Test Name
PTT Incubated Mixing Study (PTTIM)
CPT Codes
85730
85610
85732
85670
85520
85390
Methodology
Clot Detection
Turnaround Time
1 – 3 days
Specimen Requirements
Volume:
4 mL
Minimum Volume:
1.5 mL
Specimen Type:
Plasma
Collection Container:
Light Blue Sodium Citrate Coagulation Tube
Transport Temperature:
Frozen
Specimen Collection & Handling
Discontinue coumadin therapy for 14 days prior to collection.
Discontinue direct thrombin inhibitors and heparin 2 days prior to collection.
Stability
Ambient:
7 days
Reference Range
See Interpretation
PT Screen:
8.4-13.0 seconds
APTT Screen:
< 33.2 seconds
APTT Immediate Mix:
33.2 seconds
APTT Incubated Mix:
< 36.0 seconds
Thrombin Time:
< 18.6 seconds
Heparin Assay:
< 0.1 U/mL
Additional Information
Background Information
The activated partial thromboplastin time (APTT) is one of the most commonly used tests to investigate bleeding patients, monitor anticoagulant therapy, and screen patients before surgery. The APTT measures the integrity of the intrinsic and common pathways of the coagulation cascade. The prothrombin time (PT), another common screening test, measures the integrity of the extrinsic and common coagulation pathway.

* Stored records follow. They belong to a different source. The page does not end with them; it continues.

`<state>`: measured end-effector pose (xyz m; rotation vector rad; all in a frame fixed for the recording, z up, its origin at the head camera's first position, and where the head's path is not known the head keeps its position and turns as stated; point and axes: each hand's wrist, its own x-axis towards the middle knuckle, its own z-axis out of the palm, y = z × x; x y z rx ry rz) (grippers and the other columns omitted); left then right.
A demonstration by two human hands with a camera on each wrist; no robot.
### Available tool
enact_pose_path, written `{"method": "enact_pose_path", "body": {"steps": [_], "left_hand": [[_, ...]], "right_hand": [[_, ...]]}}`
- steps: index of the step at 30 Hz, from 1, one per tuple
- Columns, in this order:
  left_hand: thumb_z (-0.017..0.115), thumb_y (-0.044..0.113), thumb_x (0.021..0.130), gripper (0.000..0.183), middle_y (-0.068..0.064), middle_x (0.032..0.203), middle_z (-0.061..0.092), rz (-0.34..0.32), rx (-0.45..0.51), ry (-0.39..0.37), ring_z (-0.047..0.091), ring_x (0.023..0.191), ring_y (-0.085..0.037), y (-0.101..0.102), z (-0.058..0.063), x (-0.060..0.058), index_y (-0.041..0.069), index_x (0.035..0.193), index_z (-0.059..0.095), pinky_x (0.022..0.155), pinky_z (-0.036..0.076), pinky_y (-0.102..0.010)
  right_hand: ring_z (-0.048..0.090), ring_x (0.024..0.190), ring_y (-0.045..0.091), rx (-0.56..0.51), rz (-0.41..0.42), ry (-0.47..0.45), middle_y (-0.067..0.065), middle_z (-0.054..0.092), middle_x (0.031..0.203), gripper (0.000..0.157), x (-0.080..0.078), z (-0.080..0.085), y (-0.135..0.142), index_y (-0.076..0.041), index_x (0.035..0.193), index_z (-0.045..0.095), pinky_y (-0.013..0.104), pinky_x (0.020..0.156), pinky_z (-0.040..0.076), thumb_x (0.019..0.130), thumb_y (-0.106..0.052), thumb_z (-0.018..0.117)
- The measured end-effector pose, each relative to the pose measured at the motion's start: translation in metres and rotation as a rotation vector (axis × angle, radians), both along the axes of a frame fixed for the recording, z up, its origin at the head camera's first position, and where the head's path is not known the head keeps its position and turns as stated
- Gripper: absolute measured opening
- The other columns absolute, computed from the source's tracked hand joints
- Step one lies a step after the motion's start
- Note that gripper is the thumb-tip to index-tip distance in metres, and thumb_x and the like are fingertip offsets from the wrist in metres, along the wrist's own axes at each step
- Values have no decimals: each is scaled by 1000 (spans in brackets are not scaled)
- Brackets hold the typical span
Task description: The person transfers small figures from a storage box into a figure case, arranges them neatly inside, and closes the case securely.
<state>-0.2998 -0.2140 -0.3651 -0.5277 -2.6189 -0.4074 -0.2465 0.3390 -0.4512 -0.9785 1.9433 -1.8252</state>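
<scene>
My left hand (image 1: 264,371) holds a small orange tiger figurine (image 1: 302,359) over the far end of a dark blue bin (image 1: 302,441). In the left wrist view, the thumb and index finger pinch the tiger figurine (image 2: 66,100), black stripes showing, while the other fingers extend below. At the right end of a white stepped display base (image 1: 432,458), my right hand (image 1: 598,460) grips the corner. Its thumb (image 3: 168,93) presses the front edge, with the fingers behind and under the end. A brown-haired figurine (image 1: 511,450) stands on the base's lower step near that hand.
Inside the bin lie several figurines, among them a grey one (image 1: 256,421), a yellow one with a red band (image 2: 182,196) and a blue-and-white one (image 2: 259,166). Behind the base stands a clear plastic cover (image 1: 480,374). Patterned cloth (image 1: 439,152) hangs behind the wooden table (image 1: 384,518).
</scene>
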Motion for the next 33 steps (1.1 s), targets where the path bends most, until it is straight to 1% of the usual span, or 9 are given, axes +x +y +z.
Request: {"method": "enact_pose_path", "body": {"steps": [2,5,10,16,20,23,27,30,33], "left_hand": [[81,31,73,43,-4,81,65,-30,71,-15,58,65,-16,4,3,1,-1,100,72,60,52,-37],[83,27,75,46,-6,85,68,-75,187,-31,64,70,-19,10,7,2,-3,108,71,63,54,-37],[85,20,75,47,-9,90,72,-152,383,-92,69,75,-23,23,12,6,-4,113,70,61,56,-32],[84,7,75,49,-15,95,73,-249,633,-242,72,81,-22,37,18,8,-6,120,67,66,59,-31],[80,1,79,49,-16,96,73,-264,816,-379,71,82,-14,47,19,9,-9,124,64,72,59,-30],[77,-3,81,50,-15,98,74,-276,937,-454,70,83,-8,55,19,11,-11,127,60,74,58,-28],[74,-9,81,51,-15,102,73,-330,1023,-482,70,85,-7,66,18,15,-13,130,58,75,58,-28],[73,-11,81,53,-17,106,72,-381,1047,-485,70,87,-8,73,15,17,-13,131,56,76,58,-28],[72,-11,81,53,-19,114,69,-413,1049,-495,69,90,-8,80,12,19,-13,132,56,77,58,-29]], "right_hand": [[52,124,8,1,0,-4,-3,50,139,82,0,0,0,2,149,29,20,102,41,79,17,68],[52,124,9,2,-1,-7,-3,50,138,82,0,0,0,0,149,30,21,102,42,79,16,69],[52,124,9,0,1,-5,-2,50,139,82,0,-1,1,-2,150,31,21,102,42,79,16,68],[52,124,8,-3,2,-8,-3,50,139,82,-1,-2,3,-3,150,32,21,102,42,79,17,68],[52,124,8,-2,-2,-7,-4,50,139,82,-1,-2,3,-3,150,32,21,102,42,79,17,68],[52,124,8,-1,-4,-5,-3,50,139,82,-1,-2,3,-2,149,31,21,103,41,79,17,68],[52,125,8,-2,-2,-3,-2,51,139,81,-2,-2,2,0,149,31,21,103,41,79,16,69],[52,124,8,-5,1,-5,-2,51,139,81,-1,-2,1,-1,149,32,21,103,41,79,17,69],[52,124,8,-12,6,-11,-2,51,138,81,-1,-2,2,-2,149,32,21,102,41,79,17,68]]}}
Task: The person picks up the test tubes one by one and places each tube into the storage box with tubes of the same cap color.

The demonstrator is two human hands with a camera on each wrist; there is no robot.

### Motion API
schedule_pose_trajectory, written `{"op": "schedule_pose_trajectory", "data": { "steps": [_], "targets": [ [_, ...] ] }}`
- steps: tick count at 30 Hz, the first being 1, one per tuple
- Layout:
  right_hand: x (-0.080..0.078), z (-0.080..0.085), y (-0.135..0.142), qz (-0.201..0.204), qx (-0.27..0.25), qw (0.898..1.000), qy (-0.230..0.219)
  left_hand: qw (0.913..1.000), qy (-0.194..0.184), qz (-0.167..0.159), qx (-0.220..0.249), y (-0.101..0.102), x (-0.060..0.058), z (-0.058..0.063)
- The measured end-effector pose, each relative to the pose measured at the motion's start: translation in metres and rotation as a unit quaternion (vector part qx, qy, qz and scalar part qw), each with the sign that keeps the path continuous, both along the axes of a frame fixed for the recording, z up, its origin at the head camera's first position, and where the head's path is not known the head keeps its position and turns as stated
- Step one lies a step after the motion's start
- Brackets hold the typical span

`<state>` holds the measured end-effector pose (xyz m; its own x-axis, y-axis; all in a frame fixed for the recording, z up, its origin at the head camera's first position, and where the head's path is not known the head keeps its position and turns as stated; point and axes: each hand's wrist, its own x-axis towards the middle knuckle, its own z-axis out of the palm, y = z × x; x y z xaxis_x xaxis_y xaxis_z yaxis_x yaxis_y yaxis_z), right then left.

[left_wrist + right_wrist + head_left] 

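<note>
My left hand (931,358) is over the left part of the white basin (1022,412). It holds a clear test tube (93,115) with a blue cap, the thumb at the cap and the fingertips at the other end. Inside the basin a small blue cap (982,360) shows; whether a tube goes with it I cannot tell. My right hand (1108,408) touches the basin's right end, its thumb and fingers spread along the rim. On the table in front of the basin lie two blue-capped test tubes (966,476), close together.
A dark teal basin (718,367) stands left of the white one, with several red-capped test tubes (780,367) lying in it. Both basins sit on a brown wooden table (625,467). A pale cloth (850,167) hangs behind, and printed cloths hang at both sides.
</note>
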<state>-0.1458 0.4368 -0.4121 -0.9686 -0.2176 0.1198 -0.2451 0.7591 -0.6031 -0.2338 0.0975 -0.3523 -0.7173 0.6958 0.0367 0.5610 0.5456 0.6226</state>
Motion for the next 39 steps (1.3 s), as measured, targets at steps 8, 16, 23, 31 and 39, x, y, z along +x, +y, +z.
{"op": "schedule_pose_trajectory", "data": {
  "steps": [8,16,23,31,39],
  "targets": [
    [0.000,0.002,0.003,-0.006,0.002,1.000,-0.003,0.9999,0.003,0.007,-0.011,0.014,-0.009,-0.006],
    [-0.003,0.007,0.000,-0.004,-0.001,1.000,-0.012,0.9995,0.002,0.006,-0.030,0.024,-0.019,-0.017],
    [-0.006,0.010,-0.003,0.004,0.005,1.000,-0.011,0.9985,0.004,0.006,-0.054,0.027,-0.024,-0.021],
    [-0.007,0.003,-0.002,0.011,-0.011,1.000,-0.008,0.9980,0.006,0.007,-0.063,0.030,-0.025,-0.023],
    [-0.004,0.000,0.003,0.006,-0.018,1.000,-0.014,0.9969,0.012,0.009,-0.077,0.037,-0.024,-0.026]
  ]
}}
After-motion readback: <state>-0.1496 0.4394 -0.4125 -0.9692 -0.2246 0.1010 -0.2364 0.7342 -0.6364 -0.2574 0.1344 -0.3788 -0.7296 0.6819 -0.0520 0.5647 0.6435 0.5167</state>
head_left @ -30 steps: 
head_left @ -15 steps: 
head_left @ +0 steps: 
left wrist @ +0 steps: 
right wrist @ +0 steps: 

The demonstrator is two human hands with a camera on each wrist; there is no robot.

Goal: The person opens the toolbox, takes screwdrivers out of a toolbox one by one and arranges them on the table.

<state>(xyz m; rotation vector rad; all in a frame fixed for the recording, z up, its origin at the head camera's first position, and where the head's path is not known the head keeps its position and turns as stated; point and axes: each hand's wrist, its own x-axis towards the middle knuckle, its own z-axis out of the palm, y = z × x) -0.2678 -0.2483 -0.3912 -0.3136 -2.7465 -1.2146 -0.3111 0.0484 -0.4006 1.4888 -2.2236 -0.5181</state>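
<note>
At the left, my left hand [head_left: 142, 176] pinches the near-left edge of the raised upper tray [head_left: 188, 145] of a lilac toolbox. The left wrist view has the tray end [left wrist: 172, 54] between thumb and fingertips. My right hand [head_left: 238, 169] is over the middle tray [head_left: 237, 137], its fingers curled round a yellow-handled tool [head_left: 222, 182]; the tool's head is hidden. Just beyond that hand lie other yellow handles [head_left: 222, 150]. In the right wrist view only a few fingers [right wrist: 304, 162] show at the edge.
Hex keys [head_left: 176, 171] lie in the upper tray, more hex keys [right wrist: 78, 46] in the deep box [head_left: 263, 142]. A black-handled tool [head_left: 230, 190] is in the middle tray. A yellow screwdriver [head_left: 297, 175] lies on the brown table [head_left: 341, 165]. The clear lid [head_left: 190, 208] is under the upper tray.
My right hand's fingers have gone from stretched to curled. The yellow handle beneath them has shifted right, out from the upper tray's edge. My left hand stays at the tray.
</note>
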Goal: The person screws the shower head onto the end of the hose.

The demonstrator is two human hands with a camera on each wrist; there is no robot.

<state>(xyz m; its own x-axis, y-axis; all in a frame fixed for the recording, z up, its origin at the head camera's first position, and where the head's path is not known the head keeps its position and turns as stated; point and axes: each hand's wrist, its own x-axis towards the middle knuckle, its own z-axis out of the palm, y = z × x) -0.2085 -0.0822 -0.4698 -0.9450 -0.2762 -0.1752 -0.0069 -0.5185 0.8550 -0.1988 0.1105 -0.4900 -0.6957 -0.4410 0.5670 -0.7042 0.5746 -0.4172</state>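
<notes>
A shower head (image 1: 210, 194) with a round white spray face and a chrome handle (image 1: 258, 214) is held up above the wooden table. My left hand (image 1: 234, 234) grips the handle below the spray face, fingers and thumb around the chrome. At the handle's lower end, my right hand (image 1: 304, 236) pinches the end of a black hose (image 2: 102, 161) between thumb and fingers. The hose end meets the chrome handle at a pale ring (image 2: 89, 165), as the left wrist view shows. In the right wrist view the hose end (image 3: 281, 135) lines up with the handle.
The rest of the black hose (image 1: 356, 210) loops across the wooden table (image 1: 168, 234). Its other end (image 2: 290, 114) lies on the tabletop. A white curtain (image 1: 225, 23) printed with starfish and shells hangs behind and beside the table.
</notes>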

The APTT is measured as the number of seconds for the patient’s plasma to form a fibrin clot after the addition of an intrinsic pathway activator, phospholipid, and calcium. A prolonged APTT can be caused by a coagulation factor deficiency or the presence of an inhibitor. The mixing study, incubated APTT, is used to investigate the cause of a prolonged APTT result. The mixing study is performed by measuring the APTT in the patient’s plasma, then mixing an equal volume of the patient’s plasma and normal pooled plasma (NPP), and repeating the APTT tests immediately and after one-hour incubation.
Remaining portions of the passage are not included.